**COLLECTED DATA**:

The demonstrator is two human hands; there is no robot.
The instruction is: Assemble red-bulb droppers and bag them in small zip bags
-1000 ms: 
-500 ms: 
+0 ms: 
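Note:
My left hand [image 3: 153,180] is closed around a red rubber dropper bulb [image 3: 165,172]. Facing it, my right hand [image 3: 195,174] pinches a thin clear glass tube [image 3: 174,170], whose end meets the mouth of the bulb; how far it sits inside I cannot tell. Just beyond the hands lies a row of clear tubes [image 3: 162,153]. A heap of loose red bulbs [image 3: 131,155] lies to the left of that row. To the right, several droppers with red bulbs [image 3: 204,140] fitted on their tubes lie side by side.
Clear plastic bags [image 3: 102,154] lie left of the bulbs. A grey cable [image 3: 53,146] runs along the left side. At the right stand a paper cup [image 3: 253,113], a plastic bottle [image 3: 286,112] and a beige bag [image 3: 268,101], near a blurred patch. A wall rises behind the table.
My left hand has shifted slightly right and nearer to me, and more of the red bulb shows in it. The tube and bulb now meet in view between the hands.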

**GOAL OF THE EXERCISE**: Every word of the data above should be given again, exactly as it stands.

**TASK OUTPUT**:
The demonstrator is two human hands; there is no robot.
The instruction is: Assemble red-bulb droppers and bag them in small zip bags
-1000 ms: 
-500 ms: 
+0 ms: 
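Note:
My left hand [image 3: 153,180] is closed around a red rubber dropper bulb [image 3: 165,172]. Facing it, my right hand [image 3: 195,174] pinches a thin clear glass tube [image 3: 174,170], whose end meets the mouth of the bulb; how far it sits inside I cannot tell. Just beyond the hands lies a row of clear tubes [image 3: 162,153]. A heap of loose red bulbs [image 3: 131,155] lies to the left of that row. To the right, several droppers with red bulbs [image 3: 204,140] fitted on their tubes lie side by side.
Clear plastic bags [image 3: 102,154] lie left of the bulbs. A grey cable [image 3: 53,146] runs along the left side. At the right stand a paper cup [image 3: 253,113], a plastic bottle [image 3: 286,112] and a beige bag [image 3: 268,101], near a blurred patch. A wall rises behind the table.
My left hand has shifted slightly right and nearer to me, and more of the red bulb shows in it. The tube and bulb now meet in view between the hands.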

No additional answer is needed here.